### Records for the exercise
========================================
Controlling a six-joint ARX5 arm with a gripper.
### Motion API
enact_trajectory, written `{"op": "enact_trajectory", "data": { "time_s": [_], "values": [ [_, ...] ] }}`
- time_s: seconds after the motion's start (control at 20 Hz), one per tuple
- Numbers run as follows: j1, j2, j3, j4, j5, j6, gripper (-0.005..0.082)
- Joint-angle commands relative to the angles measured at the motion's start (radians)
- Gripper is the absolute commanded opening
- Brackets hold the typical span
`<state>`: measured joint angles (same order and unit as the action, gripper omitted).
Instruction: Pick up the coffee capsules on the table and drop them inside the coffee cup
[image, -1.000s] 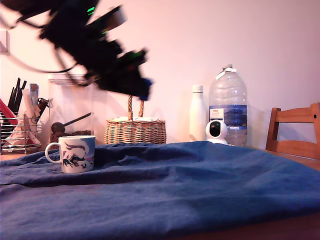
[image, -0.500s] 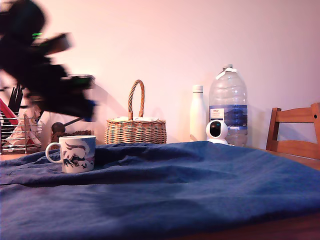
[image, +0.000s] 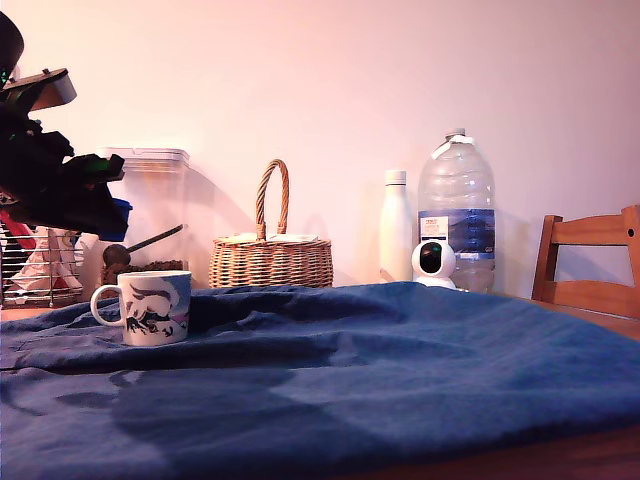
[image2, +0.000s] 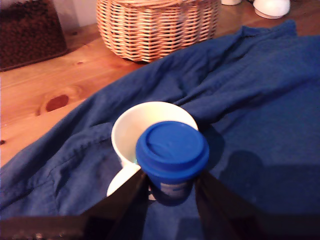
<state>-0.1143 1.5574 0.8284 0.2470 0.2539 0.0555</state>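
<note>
My gripper (image: 108, 218) hangs at the exterior view's left, a little above the white mug (image: 154, 307) with the blue swirl picture. In the wrist view the gripper (image2: 170, 189) is shut on the dark blue capsule (image2: 172, 150), lid towards the camera, held just over the near edge of the mug's rim (image2: 131, 119). From the side the capsule (image: 119, 211) is only a small blue spot. The mug stands upright on the wrinkled dark blue cloth (image: 400, 350) that covers the table. The cream capsule is not in view.
A wicker basket (image: 270, 255) and a clear canister (image: 152, 205) stand behind the mug, a wire rack (image: 38, 268) to their left. Farther right in the exterior view are a white bottle (image: 395, 224), a small white camera (image: 433, 262), a large water bottle (image: 457, 205) and a wooden chair (image: 590, 262).
The arm has swung from high over the middle to the exterior view's left and come down, ending above the mug. The mug and cloth have not moved.
</note>
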Motion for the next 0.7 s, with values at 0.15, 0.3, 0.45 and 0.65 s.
{"op": "enact_trajectory", "data": {
  "time_s": [0.15, 0.3, 0.45, 0.65],
  "values": [
    [-0.002, -0.009, -0.019, 0.007, -0.001, 0.014, 0.0163],
    [-0.001, -0.009, -0.019, 0.008, -0.001, 0.024, 0.0163],
    [-0.001, -0.009, -0.01, 0.008, -0.001, 0.023, 0.0163],
    [-0.001, -0.005, 0.036, -0.022, 0.0, 0.003, 0.0163]
  ]
}}
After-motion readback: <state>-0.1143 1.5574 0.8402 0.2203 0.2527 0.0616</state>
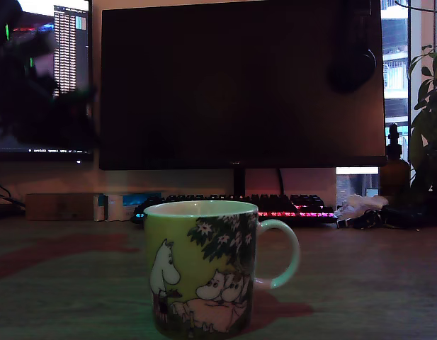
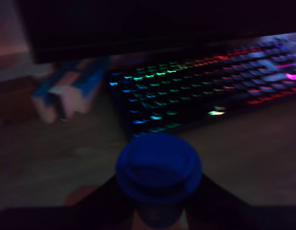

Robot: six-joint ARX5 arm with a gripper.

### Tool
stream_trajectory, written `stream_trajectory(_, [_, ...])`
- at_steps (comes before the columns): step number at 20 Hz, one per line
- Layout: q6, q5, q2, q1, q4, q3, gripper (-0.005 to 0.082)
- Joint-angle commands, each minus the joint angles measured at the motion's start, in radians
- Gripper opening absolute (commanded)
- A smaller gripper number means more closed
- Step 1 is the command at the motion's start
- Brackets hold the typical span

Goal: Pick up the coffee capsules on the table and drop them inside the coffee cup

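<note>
- The jaws are squeezing the dark blue capsule (image 2: 158, 167) from both sides, up in the air.
- The coffee cup (image 1: 201, 269) is sitting on the tabletop (image 1: 360, 283), down and toward the exterior view's right (arm blurry at top left).

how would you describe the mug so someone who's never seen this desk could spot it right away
Start at the big dark monitor and drop past the lit keyboard to the near part of the table. The mug stands there alone and upright, its handle toward the exterior view's right. Nothing else is pale yellow-green, printed with white cartoon figures under a dark leafy tree.
</note>
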Motion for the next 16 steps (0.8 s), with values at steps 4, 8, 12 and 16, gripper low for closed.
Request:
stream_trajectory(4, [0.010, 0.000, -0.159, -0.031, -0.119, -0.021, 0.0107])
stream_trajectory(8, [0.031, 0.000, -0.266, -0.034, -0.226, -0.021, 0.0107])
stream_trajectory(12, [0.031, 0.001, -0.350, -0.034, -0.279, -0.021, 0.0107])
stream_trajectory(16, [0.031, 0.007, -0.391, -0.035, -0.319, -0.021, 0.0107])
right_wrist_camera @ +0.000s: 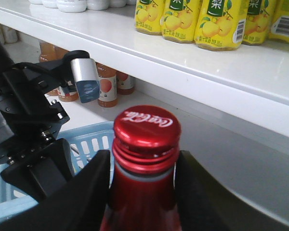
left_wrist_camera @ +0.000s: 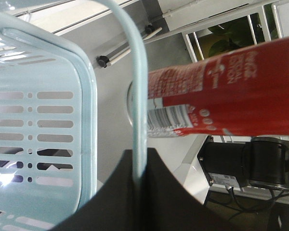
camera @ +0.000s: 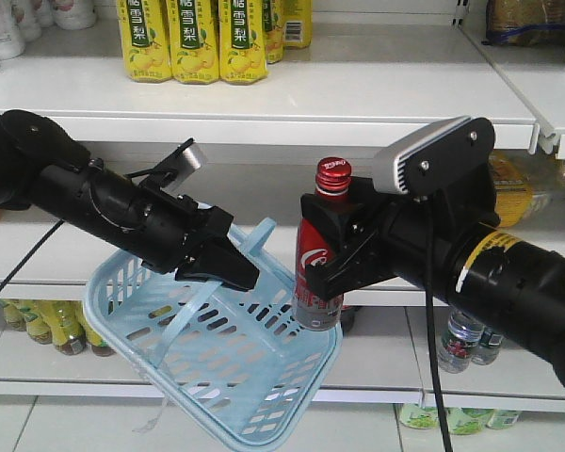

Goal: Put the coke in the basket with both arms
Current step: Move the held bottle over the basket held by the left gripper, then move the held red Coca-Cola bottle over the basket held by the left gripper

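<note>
Your right gripper [camera: 331, 268] was clamped on the coke [camera: 318, 273], just beside the basket [camera: 264, 395] rim; your left gripper [camera: 228, 266] pinched its handle [camera: 250, 243]. You needed the bottle above the opening before releasing.

Words you can read

The coke [right_wrist_camera: 145, 159] has "Coca-Cola" in white on its red cap. The yellow bottles [camera: 193, 38] on the top shelf [camera: 358, 89] show the Chinese words 雪梨.
</note>
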You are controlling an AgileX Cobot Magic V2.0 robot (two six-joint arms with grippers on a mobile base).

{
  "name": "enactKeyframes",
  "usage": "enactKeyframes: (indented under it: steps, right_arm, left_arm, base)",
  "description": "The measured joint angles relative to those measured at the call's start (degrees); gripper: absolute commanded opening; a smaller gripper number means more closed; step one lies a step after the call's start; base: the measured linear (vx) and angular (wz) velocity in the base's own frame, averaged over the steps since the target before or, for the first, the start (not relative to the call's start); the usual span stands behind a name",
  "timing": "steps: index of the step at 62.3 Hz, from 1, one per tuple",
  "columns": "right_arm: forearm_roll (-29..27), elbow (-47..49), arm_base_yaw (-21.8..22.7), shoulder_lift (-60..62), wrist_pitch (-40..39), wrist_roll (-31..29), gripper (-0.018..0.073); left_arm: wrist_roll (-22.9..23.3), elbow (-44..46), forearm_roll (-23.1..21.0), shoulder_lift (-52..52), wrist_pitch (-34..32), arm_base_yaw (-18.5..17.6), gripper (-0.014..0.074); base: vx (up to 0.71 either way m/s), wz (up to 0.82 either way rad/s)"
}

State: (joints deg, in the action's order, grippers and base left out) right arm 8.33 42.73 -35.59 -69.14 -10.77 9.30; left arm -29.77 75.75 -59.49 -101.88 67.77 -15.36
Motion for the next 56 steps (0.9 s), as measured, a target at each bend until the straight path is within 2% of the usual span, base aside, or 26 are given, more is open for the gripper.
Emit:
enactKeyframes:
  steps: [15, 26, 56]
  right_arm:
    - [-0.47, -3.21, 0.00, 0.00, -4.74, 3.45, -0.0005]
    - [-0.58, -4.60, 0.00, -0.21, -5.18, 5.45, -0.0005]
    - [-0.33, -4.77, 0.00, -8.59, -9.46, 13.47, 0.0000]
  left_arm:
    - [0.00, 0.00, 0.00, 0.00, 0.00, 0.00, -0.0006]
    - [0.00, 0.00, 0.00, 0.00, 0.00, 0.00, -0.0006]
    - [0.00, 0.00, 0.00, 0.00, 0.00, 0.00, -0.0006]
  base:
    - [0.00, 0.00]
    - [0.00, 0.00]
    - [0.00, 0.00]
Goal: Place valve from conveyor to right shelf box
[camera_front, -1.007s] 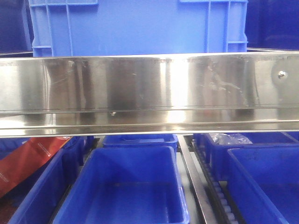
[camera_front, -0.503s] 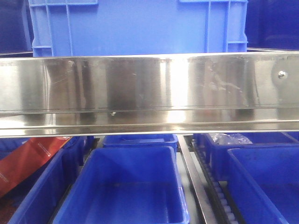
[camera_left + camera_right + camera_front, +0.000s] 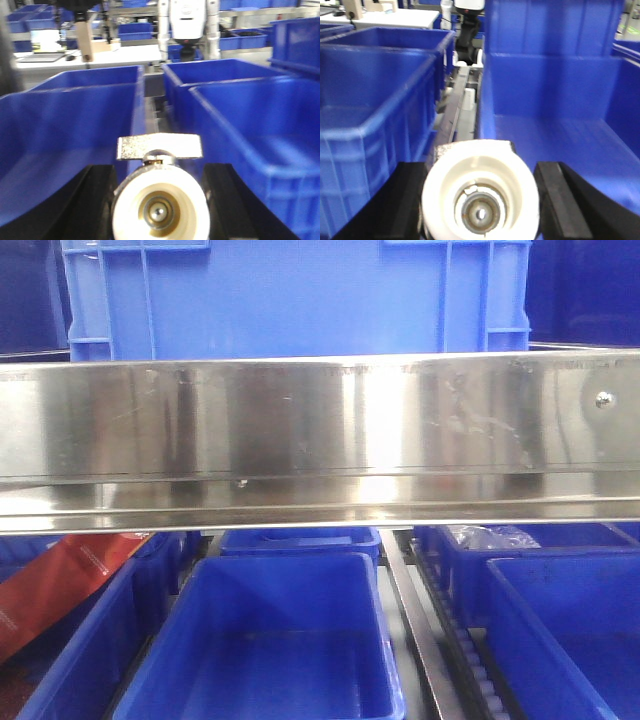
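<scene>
**Item 1, left wrist view.** Left gripper (image 3: 160,200): black jaws clamped either side of the left-held valve (image 3: 160,212).
- Valve: cream round end w/ brass centre faces the camera. Silver butterfly handle (image 3: 159,147) on top, lying level.
- Valve sits near, in front of the left blue bin (image 3: 65,125) wall. More blue bins (image 3: 250,130) at right, w/ a narrow gap between.
- Far bkgd: white worktop (image 3: 115,55), blurred.

**Item 2, right wrist view.** Right gripper (image 3: 482,200): black jaws clamped on the right-held valve (image 3: 480,195).
- Valve: cream cup end, metal centre.
- Valve sits near, in line w/ the track (image 3: 462,107) running between the bins. Tall blue bin (image 3: 375,100) at left, open blue bin (image 3: 555,135) at right.

**Item 3, front view.** Steel shelf rail (image 3: 320,430) spans the middle, w/ a blue crate (image 3: 290,300) standing above it.
- Below the rail: centre blue box (image 3: 290,640), w/ further boxes to left & right.
- Red strip (image 3: 60,580) at left.
- Clear plastic bag (image 3: 490,536) in the far right box.
</scene>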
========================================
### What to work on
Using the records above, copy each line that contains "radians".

### Response
- Joint-angle commands relative to the angles measured at the motion's start (radians)
- Joint-angle commands, each minus the joint angles measured at the motion's start, in radians

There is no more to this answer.